§ **Problem details**
Look below for the line containing "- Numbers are"; from there through the line containing "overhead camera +", both lines included, please set down each line exactly and nothing else.

§ **Data supplied**
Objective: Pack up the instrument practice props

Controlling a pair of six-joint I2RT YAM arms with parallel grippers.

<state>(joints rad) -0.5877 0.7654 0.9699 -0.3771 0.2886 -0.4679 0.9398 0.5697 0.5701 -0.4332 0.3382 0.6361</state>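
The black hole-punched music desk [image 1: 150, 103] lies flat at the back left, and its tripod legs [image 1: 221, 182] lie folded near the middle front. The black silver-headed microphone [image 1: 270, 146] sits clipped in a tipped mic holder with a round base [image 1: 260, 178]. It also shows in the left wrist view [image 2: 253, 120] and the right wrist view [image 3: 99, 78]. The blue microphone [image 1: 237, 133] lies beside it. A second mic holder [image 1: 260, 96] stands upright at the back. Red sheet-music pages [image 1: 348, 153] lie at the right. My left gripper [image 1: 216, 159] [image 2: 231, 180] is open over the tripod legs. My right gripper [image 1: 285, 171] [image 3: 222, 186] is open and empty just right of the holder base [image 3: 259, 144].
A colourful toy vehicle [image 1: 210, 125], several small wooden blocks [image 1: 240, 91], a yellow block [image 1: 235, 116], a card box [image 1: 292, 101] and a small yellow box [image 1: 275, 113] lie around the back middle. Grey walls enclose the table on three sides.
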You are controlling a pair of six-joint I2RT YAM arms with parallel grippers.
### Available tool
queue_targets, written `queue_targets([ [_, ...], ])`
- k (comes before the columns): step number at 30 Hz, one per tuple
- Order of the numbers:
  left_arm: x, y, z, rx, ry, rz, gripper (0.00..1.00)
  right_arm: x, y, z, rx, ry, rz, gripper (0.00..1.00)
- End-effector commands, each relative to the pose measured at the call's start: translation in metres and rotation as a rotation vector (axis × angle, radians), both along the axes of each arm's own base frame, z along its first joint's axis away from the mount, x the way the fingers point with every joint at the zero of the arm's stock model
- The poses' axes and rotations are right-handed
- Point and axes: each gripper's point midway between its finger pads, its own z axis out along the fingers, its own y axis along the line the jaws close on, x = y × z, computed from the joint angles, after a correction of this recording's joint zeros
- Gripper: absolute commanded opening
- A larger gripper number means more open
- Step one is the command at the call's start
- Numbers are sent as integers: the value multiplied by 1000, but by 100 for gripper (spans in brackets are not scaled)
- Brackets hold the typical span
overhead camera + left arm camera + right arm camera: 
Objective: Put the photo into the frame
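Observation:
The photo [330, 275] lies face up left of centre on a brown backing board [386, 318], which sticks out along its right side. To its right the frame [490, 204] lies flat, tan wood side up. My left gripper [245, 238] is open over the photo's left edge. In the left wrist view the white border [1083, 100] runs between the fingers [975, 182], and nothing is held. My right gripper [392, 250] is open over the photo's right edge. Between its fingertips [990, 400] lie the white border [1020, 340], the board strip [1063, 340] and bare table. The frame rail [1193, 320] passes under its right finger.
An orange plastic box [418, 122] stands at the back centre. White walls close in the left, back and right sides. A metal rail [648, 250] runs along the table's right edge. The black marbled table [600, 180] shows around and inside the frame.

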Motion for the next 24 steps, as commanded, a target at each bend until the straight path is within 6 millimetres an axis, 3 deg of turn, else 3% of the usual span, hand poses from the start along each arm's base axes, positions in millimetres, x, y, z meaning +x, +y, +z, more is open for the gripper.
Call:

§ **Result of this task**
- Numbers are sent as integers: the value multiplied by 1000, but by 100 for gripper (spans in brackets are not scaled)
- Brackets hold the typical span
overhead camera + left arm camera + right arm camera: 

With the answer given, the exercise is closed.